Some fly to war. Others flee it. No one is safe.
Sweeping historical fiction set in Corunna (La Coruña), Galicia, Spain, in 1809.
When the British army is sent into Spain to help expel Napoleon’s invaders, nothing goes as expected. Not for London newsman Sam Kerr, hunting a story that will win him the editor’s chair, who instead nets one that could wreck his career. Not for the Wakefield family, loyalist refugees from America seeking peace among people of their faith, who find war has followed them even here. And certainly not for the British troops, whose mission of support turns into a fight for all their lives.
The Swift was late. Samuel Kerr failed to find any humor in it.
As he waited for the boat carrying correspondence from the Continent to cut through the fog, Kerr clomped the short length of the pier. Its boards rocked and creaked in protest. He forced his legs to stay still and shook his shoulders out. This night had promised the world and fulfilled not a bleeding bit of it. If only there were someone to blame. If only it were satisfying to punch the air.
The sights along the easy ride from London to Greenwich had not diverted his thoughts. Why would the dolts in government not see reason on the Spanish question—did they believe in nothing, then? Napoleon had kidnapped Spain’s royal family and declared his own brother its king, and London’s politicians merely hemmed and hawed. Did they truly believe England safe from the ravenous gaze of the Corsican? Better to go to the fight than have the fight come to them. Worse was the single-minded idiocy of true believers, pleading for aid with tears and rending of garments, failing to understand that reason took the day, not faith. He knew his positions contradicted each other, but there it was.
And, by God, this was the last bloody evening he was going to spend being schooled yet again in the moral imperative to abolish slavery. He agreed wholeheartedly with the blunderbuss that was Martin Churchson; still, he never wished to hear another word from him about it. That man’s blather could drown a fish.
How could sweet Heather have chosen Churchson over all the rest, over Kerr himself? He couldn’t see it. One would have thought a strong body and mind and flexible intellect rated more than a phlegm-hacking presumptive messiah. One would be wrong. So they didn’t think that scribbling for a newspaper was decent work? Doubly wrong.
A rotted board groaned under him, and he stopped his idiotic pacing once again. ‘Thunderer’ Churchson might sway a few hundred on Sunday with his flaming rhetoric, but Kerr’s writing in The Beacon reached tens of thousands, three times a week. People didn’t change their minds overnight, but only after the steady drip, drip, drip of impassioned pressure. If the blasted do-gooder wouldn’t help his cause by writing for the paper himself, the least he could do was not refer to it as “that rag” whenever someone brought it up.
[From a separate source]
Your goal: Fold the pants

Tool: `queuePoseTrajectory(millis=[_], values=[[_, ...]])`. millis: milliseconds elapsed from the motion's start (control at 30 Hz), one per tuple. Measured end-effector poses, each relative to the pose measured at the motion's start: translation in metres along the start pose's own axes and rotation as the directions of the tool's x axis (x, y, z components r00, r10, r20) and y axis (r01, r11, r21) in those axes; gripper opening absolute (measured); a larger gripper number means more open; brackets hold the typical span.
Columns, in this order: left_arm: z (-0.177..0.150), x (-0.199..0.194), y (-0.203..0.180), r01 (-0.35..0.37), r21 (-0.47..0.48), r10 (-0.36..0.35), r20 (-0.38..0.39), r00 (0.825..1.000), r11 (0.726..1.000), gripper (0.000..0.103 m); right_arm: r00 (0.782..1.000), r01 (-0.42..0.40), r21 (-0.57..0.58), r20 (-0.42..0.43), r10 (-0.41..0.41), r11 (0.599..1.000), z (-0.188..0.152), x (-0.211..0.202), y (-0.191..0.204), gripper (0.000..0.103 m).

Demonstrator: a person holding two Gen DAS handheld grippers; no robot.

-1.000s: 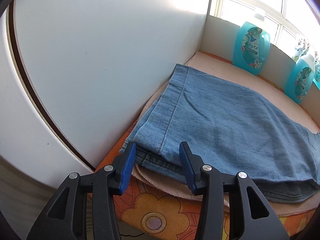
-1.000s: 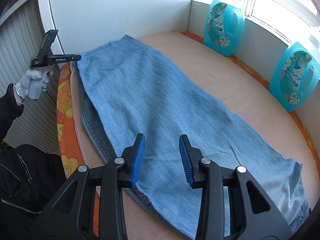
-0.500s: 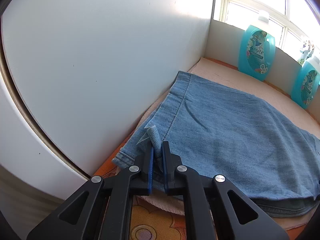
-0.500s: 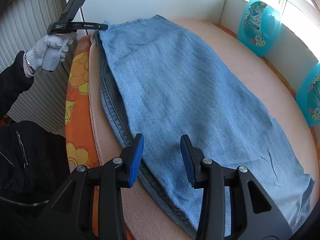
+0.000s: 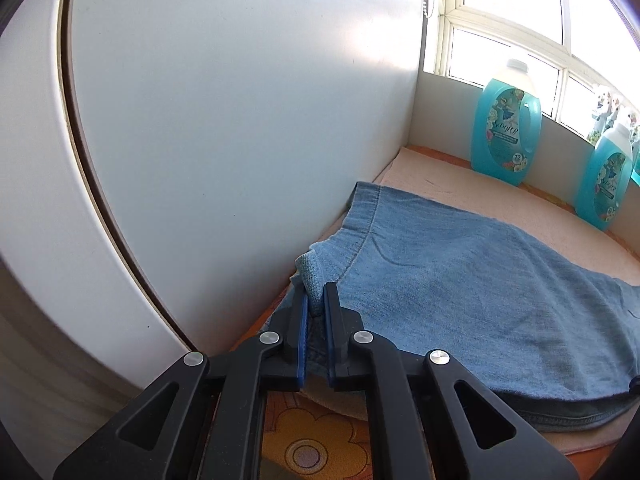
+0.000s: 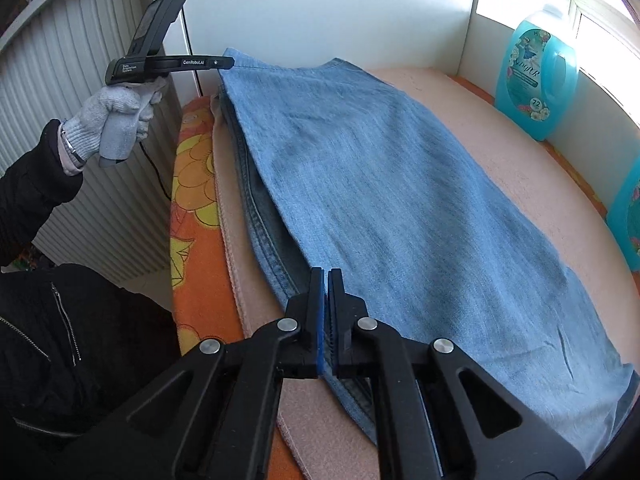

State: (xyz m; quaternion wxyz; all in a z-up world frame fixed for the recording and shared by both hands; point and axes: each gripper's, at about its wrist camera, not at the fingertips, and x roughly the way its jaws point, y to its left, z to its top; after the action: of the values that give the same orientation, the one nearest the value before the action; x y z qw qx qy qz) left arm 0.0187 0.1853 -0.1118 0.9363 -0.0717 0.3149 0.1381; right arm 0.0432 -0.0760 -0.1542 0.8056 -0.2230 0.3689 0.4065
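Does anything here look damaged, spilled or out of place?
Nothing stands out. The jeans lie flat on the pink pad, both claws, left and right, pinch their near edge, and the detergent bottles stand upright.

left gripper: jaws clamped on a pinch of denim, tilted down | right gripper: jaws just snapped together, pointing steeply down, looks like they've got the fabric edge but hard to tell | left hand: grey knit glove round the handle, dark sleeve, held up off to the side
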Motion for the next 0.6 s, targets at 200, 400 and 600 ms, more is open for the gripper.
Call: queuePoseTrajectory(millis=[200,400,600], values=[[-0.006,0.013,0.001,0.006,-0.001,-0.006,-0.031,0.999,1.0,0.006,0.997,0.069,-0.048,-0.019,-0.07,0.996,0.002,0.011,0.008,0.044],[-0.002,0.009,0.0,0.012,-0.001,-0.012,-0.016,1.0,1.0,0.006,0.993,0.095,-0.077,-0.058,-0.099,0.993,-0.002,0.025,0.004,0.034],[0.004,-0.001,-0.003,0.019,0.007,-0.02,0.013,1.0,1.0,0.006,0.997,0.072,-0.004,-0.028,-0.072,0.997,0.003,0.012,-0.005,0.003]])
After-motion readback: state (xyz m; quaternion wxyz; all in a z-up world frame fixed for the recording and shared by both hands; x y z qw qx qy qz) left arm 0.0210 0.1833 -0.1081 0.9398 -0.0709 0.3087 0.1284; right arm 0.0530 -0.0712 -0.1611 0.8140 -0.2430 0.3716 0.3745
Now more than ever, the news journals were critical. Weren’t Spain’s emissaries in London this very minute, pleading for British aid, in gold and in blood, to fight the Corsican? The Spanish had agreed to allow French troops to cross the country to harry Portugal; once in place, Napoleon then had turned on them.
The Beacon’s readers needed to hear the truth of it, along with the other tidings from the Continent, not the expurgated version that the Foreign Office fed them. Not to mention, Kerr needed a story. Big news to break, and his promotion to editor because of it, might well be coming on the Swift’s shore boat, stroking smoothly toward the dock. About time.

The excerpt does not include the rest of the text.